CDS technology was first developed for SO2 removal in coal-fired power plants. Today it is also used in flue gas treatment for industrial furnaces and boilers that use biomass, industrial or municipal waste as fuels. The CDS process is able to remove both acidic gas components and micropollutants. It is based on the recirculation of filter residue which consists of sorbent reaction products and fly ash from the filter. CDS units operate exclusively with calcium-based sorbents.
CDS technology, which is less capital intensive than wet processes and based on a multi-pollutant approach, is gaining momentum. Lhoist, equipment designers and suppliers are further developing this technology to improve acid gas treatment performance and decrease sorbent consumption.

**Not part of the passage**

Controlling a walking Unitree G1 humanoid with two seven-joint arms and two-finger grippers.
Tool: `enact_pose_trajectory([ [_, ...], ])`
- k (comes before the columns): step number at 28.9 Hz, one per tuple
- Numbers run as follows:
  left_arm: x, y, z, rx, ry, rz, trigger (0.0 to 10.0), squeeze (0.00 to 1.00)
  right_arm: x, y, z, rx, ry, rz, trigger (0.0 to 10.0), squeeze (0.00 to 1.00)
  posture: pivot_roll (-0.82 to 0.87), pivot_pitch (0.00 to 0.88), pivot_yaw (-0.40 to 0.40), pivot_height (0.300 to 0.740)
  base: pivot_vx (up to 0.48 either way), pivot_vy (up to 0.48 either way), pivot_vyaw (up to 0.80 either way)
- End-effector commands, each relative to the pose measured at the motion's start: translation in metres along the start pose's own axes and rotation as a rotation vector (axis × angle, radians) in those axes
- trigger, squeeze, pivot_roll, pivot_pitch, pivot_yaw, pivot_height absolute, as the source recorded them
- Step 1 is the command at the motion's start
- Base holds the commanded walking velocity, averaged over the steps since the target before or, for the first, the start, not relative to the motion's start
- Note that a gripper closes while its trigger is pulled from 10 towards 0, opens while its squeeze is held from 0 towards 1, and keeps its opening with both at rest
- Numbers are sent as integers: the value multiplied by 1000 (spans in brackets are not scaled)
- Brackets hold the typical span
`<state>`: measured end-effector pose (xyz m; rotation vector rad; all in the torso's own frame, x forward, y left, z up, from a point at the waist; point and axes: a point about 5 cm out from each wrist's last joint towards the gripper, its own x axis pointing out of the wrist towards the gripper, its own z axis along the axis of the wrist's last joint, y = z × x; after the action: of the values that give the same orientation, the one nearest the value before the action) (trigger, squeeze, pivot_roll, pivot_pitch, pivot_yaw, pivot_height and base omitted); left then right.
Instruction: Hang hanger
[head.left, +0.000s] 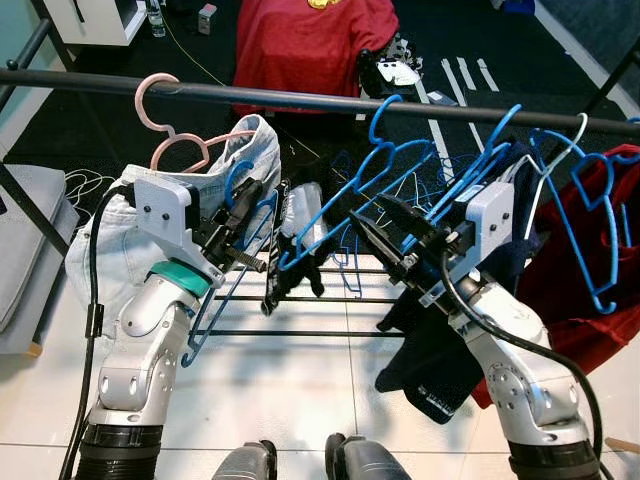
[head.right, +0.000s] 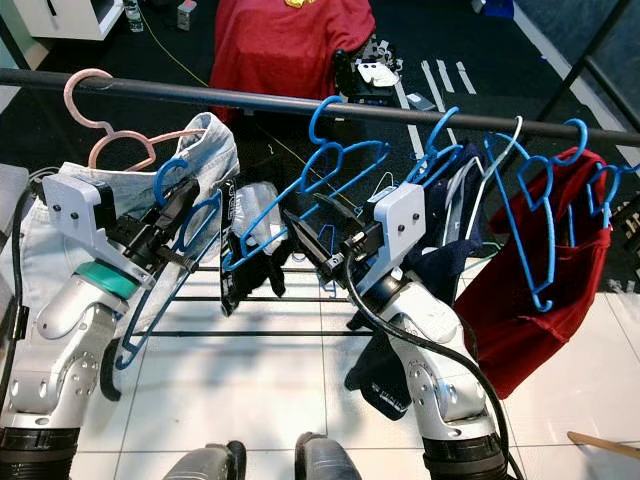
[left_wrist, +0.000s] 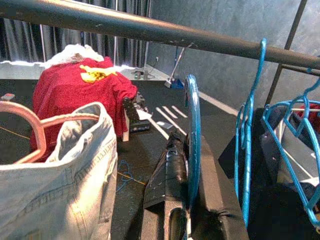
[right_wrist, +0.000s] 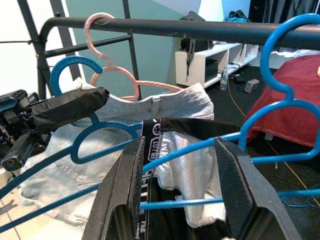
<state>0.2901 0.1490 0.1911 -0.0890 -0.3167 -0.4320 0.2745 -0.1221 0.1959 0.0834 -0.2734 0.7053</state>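
**Two grippers, one blue hanger still below the rail**

Two grippers are up in front of the rail (head.left: 300, 98), and I read them as sharing a load. My left gripper (head.left: 243, 215) has its fingers pinched together on the neck of a blue hanger (head.right: 190, 225), just under its hook, which sits a little beneath the bar and has not yet caught it. I hold it by the neck so the hook stays free to go over the rail. Beyond those fingertips hangs a pink hanger (head.left: 165, 125) carrying pale jeans (right_wrist: 165, 107), already hooked on.

My right gripper (head.left: 385, 228) points towards the left one, fingers apart, straddling the blue hanger's arm where black-and-grey shorts (right_wrist: 187, 170) are draped over it. That looks like steadying the garment's weight, though I can't tell if the pads actually touch. Behind that wrist, more blue hangers (head.right: 530, 190) crowd the rail, one with a red garment (head.right: 540, 290), so the open stretch between is my target.
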Motion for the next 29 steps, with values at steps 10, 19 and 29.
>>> enact_pose_trajectory([
  [10,0,2,-1,7,5,7,10000,0,0,1,-4,-8,10,-2,10000,0,-95,44,1,740,-285,0,0],
  [19,0,2,-1,9,6,6,10000,0,0,1,-4,-9,7,-3,10000,0,-94,42,3,740,-294,0,0],
  [29,1,0,0,0,3,-15,10000,0,1,-3,-2,-46,7,-7,10000,0,-95,42,6,740,-291,0,0],
])
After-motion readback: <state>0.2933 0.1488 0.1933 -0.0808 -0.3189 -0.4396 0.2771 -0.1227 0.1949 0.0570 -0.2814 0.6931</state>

The CDS process consists of a reactor followed by a particulate filter. A large part of the solids from the filter are recycled into the reactor, where the fresh sorbent is added. In most cases water is injected into the reactor or onto the solids. Addition of water plays a critical role for temperature control and to improve removal performance. Some installations use quicklime (CaO) that is hydrated prior to entering the CDS process.
Recirculation of the residue decreases sorbent consumption, especially when combined with water addition to the residue. It can also enable systems to achieve high acid gas removal levels: more than 99% for SO2, SO3, HF and HCl.
CDS performance is primarily driven by the recirculation rate and the moisture content of the recirculating residue. Sorbacal® CDS can handle more than double the moisture content of standard hydrates which also improves flowability. This significantly enhances the efficiency and performance of CDS systems. If needed, micropollutants can also be removed, by adding PAC, lignite coke or Sorbacal® Micro.